Recreate the listing that follows line for line, without pictures.
##### Given information #####
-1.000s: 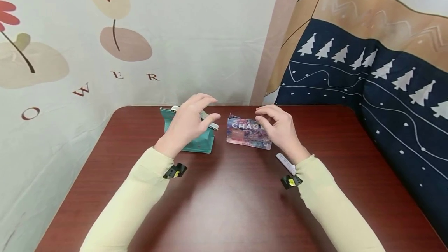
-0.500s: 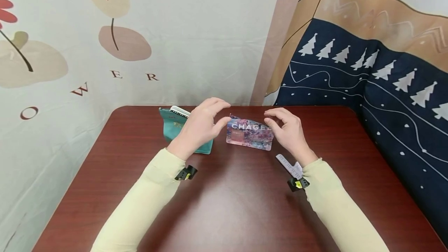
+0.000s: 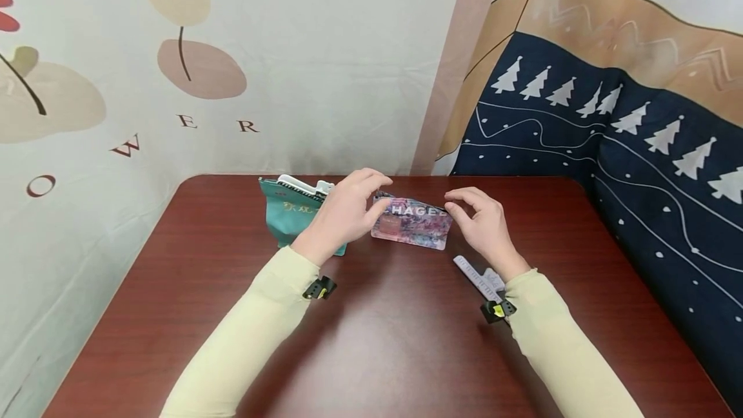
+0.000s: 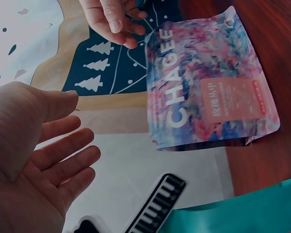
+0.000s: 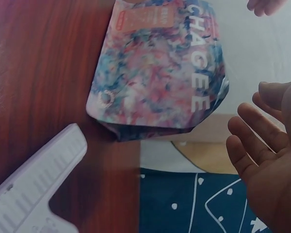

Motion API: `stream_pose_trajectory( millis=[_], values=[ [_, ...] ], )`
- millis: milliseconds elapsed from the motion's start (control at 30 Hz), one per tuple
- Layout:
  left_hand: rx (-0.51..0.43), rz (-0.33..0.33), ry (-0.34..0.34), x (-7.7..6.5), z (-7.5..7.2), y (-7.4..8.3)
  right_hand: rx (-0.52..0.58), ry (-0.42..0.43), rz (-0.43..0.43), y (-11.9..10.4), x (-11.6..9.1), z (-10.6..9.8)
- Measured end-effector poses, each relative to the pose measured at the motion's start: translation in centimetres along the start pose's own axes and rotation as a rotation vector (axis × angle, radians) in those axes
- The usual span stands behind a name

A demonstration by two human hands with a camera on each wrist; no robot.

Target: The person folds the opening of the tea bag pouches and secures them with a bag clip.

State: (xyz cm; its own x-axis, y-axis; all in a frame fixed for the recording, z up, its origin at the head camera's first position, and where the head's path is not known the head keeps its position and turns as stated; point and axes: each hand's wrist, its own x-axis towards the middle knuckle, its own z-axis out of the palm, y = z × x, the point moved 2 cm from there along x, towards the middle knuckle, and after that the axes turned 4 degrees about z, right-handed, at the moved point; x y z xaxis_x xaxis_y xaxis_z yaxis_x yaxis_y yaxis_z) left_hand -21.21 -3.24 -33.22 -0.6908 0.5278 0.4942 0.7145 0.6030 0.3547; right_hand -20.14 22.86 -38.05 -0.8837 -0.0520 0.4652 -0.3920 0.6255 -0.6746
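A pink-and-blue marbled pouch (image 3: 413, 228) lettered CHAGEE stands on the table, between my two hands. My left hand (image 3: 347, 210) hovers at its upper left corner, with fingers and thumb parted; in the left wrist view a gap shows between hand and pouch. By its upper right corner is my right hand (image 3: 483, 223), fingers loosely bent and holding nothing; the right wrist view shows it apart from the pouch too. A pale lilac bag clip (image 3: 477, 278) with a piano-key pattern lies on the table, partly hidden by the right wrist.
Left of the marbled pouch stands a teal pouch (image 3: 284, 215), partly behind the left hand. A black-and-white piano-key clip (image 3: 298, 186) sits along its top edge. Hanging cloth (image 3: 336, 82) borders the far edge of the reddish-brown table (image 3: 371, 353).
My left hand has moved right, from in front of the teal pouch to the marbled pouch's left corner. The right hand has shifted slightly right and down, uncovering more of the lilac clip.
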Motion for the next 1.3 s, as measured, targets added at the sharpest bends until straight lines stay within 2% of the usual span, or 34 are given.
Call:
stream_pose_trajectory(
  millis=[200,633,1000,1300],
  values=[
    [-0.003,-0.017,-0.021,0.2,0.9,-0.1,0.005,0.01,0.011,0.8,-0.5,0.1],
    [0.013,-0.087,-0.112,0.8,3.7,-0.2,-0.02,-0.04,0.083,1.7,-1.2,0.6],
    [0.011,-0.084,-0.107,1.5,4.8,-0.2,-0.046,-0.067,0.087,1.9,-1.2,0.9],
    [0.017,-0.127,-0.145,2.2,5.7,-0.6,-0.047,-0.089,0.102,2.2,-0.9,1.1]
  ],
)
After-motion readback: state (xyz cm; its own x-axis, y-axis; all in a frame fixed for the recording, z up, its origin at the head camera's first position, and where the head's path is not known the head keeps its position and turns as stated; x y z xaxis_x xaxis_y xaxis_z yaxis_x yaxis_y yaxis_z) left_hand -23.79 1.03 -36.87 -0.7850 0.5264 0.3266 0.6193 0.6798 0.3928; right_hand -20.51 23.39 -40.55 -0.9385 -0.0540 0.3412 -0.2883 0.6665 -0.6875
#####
§ Task answer:
-1.000s: 
-0.500s: 
+0.000s: 
+0.000s: 
+0.000s: 

Motion API: `stream_pose_trajectory( millis=[_], values=[ [_, ...] ], )`
- millis: milliseconds elapsed from the motion's start (control at 30 Hz), one per tuple
- Layout:
  left_hand: rx (-0.51..0.43), rz (-0.33..0.33), ry (-0.34..0.34), x (-7.7..6.5), z (-7.5..7.2), y (-7.4..8.3)
  right_hand: rx (-0.52..0.58), ry (-0.42..0.43), rz (-0.43..0.43), y (-11.9..10.4), x (-11.6..9.1), z (-10.6..9.8)
- Measured end-effector poses, each relative to the pose measured at the motion's start: translation in centimetres along the start pose's own axes and rotation as a rotation vector (axis × angle, radians) in those axes
- The usual span stands behind a name

A demonstration by two human hands with a camera on each wrist; no robot.

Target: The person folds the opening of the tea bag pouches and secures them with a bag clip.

State: (xyz cm; its own x-axis, y-axis; all in a frame fixed for the recording, z up, its origin at the head camera's first position, and where the head's path is not known the head keeps its position and turns as stated; point and axes: each hand's wrist, its own x-axis towards the middle knuckle, its own z-axis out of the palm, y = z × x, the point moved 2 cm from there along x, towards the middle knuckle, and after that the axes turned 4 degrees about z, right-handed, at the moved point; x y z xaxis_x xaxis_y xaxis_z yaxis_x yaxis_y yaxis_z) left_hand -21.21 -3.24 -33.22 -0.6908 0.5278 0.4942 0.7145 0.6030 0.3547; right_hand -20.14 22.86 -38.05 -0.8837 -0.0520 0.4652 -0.3920 0.6255 -0.6746
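A pink-and-blue marbled pouch (image 3: 413, 228) lettered CHAGEE stands on the table, between my two hands. My left hand (image 3: 347, 210) hovers at its upper left corner, with fingers and thumb parted; in the left wrist view a gap shows between hand and pouch. By its upper right corner is my right hand (image 3: 483, 223), fingers loosely bent and holding nothing; the right wrist view shows it apart from the pouch too. A pale lilac bag clip (image 3: 477, 278) with a piano-key pattern lies on the table, partly hidden by the right wrist.
Left of the marbled pouch stands a teal pouch (image 3: 284, 215), partly behind the left hand. A black-and-white piano-key clip (image 3: 298, 186) sits along its top edge. Hanging cloth (image 3: 336, 82) borders the far edge of the reddish-brown table (image 3: 371, 353).
My left hand has moved right, from in front of the teal pouch to the marbled pouch's left corner. The right hand has shifted slightly right and down, uncovering more of the lilac clip.
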Motion for the next 1.3 s, as measured, targets added at the sharpest bends until straight lines stay within 2% of the usual span, or 34 are given.
Call:
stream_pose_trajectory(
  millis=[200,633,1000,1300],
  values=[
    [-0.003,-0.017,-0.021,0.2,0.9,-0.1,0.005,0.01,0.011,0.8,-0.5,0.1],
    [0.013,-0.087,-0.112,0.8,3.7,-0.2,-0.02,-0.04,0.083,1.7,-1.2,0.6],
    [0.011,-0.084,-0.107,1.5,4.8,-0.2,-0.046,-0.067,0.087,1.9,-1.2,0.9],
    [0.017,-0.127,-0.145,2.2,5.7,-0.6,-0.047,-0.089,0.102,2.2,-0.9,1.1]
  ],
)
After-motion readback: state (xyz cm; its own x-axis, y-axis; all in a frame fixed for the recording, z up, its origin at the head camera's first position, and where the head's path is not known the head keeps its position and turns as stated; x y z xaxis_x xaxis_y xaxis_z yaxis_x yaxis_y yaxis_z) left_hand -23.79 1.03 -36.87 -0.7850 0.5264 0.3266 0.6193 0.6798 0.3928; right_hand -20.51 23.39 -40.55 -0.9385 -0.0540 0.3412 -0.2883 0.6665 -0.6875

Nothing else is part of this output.